Hospitality and management sector
Most of the hospitality studies have focused on the controllable variables than uncontrollable variables that affect the hospitality management industry. The purpose of the study is to scrutinize the impact of group gender composition in, i.e. mostly men, balanced gender and mostly women on restaurant revenue management measures of, spending, meal duration and average spending per minute [SPM]. It also focuses on investigating the place of customer-based cues [dining hour, day, presence of drinks and party size in gauging rates of food intakes in restaurants. Based on the research conducted, it was found that heterogenous groups, i.e. mixed gender, are more profitable than other groups as they spend more, and stay for shorter periods in the restaurants. Concerning gender composition, customer cues depicted essential effects than gender composition, a trait that helps managers to develop efficient marketing by analyzing the duo. Since levels of revenue collected is a determinant to the success of every business, it is observed that music and table characteristics have emerged to explain the time duration and spending in the hospitality industry. Customer-based uncontrollable factors influence customer interactions at the restaurants hence should be considered.

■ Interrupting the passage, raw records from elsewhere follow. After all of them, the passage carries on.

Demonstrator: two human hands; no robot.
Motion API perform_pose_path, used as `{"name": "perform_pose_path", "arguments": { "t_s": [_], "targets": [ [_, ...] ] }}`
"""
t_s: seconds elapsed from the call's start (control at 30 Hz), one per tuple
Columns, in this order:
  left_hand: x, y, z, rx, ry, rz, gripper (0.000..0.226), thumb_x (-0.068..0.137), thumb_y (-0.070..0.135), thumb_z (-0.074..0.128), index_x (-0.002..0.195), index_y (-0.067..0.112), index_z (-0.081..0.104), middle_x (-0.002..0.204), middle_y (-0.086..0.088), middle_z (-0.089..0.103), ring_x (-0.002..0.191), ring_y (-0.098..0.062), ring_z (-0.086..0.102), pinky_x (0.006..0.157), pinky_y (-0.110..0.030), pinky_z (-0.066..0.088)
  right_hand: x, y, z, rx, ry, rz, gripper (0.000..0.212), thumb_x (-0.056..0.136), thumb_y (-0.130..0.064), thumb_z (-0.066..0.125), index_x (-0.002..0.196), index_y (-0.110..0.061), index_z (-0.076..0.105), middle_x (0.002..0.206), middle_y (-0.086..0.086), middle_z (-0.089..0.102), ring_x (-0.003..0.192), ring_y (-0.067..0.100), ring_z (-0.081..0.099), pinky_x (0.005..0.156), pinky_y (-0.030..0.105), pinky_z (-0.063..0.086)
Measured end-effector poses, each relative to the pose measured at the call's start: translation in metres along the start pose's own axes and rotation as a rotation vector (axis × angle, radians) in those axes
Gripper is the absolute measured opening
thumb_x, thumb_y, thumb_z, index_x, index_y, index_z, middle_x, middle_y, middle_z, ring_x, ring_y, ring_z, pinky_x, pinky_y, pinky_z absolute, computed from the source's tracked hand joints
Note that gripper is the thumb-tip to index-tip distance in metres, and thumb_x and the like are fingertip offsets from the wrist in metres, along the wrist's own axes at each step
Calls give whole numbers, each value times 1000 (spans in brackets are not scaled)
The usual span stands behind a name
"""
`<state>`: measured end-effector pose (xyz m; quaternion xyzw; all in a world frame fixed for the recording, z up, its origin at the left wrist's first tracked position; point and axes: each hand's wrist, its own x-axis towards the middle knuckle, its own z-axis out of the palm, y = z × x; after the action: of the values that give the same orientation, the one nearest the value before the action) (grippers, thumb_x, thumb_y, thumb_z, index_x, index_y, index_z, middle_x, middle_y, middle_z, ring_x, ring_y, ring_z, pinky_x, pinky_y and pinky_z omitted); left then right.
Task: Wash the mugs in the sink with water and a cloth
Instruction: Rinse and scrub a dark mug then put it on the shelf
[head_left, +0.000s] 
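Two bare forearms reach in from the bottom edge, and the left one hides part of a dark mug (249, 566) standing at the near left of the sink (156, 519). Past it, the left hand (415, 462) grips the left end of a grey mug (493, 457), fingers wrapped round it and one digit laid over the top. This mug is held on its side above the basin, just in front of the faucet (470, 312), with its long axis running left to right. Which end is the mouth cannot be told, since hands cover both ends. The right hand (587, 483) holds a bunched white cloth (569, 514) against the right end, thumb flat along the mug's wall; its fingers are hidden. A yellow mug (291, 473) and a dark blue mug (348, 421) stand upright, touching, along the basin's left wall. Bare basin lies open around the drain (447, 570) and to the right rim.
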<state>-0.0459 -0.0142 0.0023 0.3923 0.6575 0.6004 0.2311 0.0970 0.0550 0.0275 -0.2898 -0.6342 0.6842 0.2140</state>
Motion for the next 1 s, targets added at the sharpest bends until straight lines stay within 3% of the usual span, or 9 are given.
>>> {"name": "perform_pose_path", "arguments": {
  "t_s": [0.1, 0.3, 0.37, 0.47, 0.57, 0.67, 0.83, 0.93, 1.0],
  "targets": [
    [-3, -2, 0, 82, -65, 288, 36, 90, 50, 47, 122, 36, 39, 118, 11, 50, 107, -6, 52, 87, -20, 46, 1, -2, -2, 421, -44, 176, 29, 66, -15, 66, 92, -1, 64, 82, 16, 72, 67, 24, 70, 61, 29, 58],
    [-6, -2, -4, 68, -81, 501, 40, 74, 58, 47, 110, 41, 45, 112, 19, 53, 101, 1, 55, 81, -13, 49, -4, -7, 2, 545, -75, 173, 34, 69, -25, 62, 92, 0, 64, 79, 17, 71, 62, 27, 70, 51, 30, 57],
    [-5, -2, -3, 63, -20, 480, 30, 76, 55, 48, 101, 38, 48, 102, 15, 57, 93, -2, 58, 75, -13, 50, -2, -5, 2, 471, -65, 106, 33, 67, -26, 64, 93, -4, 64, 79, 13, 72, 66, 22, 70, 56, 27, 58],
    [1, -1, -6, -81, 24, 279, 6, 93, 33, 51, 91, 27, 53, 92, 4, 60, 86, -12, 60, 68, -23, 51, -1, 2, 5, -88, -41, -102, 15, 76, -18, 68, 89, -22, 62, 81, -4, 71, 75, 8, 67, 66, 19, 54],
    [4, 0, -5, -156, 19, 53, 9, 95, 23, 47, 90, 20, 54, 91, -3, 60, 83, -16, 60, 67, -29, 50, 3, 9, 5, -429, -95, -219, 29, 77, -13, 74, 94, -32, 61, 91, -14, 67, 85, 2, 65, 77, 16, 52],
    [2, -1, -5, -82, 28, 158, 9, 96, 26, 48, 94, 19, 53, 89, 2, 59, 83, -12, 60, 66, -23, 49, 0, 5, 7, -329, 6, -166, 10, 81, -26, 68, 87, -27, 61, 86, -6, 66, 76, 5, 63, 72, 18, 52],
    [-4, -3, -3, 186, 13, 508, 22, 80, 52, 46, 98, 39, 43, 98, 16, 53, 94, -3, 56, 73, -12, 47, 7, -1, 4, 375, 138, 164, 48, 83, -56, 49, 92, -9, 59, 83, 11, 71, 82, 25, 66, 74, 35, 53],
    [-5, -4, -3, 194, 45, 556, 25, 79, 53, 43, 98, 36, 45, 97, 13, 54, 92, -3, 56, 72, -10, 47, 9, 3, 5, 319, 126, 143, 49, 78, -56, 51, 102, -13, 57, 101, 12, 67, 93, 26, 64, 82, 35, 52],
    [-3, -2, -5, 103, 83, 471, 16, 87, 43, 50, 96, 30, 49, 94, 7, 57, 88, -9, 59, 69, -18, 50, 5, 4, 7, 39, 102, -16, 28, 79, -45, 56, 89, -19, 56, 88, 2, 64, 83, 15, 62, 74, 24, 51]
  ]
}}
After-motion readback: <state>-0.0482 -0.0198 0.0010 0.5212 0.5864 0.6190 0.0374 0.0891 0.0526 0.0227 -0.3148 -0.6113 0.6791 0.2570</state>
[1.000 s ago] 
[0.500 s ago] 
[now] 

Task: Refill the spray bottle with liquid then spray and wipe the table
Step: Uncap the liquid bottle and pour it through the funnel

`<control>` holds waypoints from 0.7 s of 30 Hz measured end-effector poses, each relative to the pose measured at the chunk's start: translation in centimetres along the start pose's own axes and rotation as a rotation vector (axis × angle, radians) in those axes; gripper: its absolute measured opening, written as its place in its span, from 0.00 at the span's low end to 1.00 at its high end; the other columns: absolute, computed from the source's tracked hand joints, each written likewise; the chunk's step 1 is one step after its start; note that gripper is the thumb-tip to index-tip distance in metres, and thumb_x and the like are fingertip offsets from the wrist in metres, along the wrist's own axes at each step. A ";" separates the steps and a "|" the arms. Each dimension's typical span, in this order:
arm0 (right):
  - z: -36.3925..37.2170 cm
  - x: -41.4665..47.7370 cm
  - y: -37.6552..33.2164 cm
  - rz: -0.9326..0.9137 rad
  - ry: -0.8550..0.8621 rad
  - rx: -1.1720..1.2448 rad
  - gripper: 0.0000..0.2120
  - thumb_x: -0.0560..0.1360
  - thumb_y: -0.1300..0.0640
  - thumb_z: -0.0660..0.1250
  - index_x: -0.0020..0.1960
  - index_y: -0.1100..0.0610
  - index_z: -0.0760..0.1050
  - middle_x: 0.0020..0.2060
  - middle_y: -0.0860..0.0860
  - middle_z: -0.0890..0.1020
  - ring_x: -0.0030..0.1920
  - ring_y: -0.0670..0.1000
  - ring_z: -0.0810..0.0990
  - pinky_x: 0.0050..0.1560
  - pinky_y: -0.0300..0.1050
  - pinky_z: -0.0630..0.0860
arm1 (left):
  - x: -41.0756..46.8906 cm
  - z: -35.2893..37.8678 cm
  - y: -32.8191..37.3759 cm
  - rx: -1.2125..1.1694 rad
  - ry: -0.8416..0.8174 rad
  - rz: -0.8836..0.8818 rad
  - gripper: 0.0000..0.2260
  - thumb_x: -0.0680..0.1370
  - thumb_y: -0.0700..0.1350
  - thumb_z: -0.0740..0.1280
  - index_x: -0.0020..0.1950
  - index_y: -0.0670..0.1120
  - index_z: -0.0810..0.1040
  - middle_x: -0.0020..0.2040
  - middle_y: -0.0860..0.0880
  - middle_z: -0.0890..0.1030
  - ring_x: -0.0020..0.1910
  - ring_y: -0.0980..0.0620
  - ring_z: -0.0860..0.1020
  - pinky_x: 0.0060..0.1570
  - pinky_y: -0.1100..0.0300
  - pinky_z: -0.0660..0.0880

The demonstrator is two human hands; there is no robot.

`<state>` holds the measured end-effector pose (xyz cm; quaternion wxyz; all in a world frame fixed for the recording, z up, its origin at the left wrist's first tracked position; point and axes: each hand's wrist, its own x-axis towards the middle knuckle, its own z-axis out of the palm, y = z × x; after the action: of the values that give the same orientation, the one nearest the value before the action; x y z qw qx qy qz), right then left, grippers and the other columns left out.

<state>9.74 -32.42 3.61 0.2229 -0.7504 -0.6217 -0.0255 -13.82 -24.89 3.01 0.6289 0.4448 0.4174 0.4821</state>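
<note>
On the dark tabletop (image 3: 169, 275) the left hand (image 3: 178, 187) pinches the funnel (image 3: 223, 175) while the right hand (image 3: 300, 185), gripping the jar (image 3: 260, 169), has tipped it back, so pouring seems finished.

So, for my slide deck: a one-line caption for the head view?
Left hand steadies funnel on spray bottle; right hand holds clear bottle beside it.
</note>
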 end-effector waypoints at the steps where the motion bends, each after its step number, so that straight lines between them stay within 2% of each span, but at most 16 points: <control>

Gender composition as an aspect in hospitality determines the length of stay and the amount spent by customers; hence a better understanding of this helps hoteliers and managers to determine the profitability in restaurants. As seen in the impression management theory, most people tend to record-high food intake when eating with others than when they are alone. (Salvy et al., 2007). It is also important for hotel managers to consider the reasons for lengthy dining duration and spending by customers. It is also important to consider table location and type when designing eating places as this factor tends to determine time duration and amount spent.[ customers may stay for longer periods while served on great design tables than usual ones] besides, dining duration may be lengthy in far end corners of the restaurants as compared other locations within the restaurant.
Based on the research carried out on the effect of gender composition in performance of the hospitality industry it is evident that many people or customers showed highest levels of satisfaction when served in hotels and restaurants having balanced- gender employees since heterogeneity in gender promotes unity and close relationships within hotel employees. I, therefore, collude that hotel managers and authorities should consider employing workers of both genders to work in the hotels to realize more profits.
The impact of customer cues on restaurants was also focused on; party size, presence of drinks and the dining hour of the day. According to (Sommer and She lar Teele, 1997; Bell and Pliner, 2003; Pliner et al., 2003) the larger the party size, the higher the food intake and vice versa it is therefore important for hotel managers to examine the party size when gauging the amount of food taken or to be taken, drinks also increase duration hours and spending [Lindman 1982], argues that drinking in party contexts increased drink intakes than in solitary drinking. Moreover, dining hours determine the length of stay in the restaurants; happy hour dining customers spend less than normal spending in normal operating hours. The spending ability of customers also depends on the day of the week. For instance, during the weekend’s customers dine for social interaction and dine for meals during weekdays.
The significance of this study is that it outlines the state of the hospitality management industry and pressurizes the need for necessary improvements and adjustments in the quest to realize high profit per capita considering that the hospitality industry is one of the major revenue earners to the economy.
In conclusion, the hospitality management industry should consider the essence and impacts of controllable and uncontrollable variables in the operation of restaurants and hotels. Customer-based factors like gender composition should be considered more as they have a direct implication to sales in the hospitality industry.